→ **Problem to work on**
Through the end of the data below, output every line exactly, beginning with the line that contains "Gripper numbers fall".

→ **Dataset extract**
================================

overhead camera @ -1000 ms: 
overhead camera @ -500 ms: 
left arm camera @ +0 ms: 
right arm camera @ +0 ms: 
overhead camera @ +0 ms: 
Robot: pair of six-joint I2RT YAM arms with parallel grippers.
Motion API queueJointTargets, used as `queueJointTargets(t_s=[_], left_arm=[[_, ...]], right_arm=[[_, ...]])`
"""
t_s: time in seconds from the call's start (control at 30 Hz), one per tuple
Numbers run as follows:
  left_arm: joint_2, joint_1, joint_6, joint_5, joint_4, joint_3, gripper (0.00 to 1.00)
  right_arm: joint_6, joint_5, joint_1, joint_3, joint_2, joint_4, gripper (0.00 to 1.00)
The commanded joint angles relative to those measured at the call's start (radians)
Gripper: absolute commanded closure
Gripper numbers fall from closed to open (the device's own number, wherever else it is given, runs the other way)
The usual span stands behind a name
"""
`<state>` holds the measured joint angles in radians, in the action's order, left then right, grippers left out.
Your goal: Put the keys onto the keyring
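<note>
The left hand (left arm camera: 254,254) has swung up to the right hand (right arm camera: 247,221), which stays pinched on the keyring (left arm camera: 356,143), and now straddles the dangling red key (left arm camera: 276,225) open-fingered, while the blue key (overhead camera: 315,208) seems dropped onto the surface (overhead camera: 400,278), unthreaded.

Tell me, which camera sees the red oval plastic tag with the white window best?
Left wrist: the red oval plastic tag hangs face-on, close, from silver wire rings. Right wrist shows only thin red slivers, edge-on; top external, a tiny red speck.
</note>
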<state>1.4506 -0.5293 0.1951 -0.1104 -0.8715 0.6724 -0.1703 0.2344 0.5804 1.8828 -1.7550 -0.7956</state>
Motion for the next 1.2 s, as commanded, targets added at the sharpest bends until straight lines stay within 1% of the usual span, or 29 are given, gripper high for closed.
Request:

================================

→ **Output of the exercise**
Gripper numbers fall from closed to open (the device's own number, wherever else it is given, runs the other way)
The usual span stands behind a name
"""
`<state>` holds the measured joint angles in radians, in the action's order, left then right, grippers left out.
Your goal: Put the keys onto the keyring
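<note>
The left hand (left arm camera: 254,254) has swung up to the right hand (right arm camera: 247,221), which stays pinched on the keyring (left arm camera: 356,143), and now straddles the dangling red key (left arm camera: 276,225) open-fingered, while the blue key (overhead camera: 315,208) seems dropped onto the surface (overhead camera: 400,278), unthreaded.

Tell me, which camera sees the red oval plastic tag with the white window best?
Left wrist: the red oval plastic tag hangs face-on, close, from silver wire rings. Right wrist shows only thin red slivers, edge-on; top external, a tiny red speck.
</note>
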<state>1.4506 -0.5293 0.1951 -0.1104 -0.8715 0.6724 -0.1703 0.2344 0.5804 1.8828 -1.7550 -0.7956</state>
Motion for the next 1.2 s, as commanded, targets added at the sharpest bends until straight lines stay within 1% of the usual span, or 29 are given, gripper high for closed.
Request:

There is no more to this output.